One way to describe Hillman would be to say he’s the former longtime director of natural resources and environmental policy for the Karuk Tribe. A second would be to note that he’s an officiant during Pikyávish, the annual ceremonies that renew the world. A third would be as a key strategist of a long struggle that resulted in one of the most consequential environmental agreements in North America in many decades. But I like to think of him as the man who helped ruin Warren Buffett’s big day.

The morning we met, Hillman was standing next to Bill Tripp, now the natural resources director. We were on a ridge, looking down at the center of the world. Hillman wore a T-shirt with a drawing of a salmon.
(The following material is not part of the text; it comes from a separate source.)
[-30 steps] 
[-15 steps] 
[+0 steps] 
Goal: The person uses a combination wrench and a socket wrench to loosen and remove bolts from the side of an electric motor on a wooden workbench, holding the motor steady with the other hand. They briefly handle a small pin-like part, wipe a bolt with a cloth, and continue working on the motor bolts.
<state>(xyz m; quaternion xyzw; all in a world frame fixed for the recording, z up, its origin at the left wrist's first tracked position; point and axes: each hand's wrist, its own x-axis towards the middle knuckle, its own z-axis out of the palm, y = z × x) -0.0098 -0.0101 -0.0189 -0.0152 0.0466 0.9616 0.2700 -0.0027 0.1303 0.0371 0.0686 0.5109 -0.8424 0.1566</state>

His hair was neatly tied back, and there was a pencil behind his ear. A gray baseball cap shadowed Tripp’s forehead and eyes. His T-shirt said, “Karuk Fire Management.”

Below us was the confluence of the Salmon and Klamath Rivers—rushing together in a high-sided bowl ringed by mountain peaks. Near the junction was a gravel flat: the site of Katimîin, a former Karuk village and one of the places where the Karuk renew the world.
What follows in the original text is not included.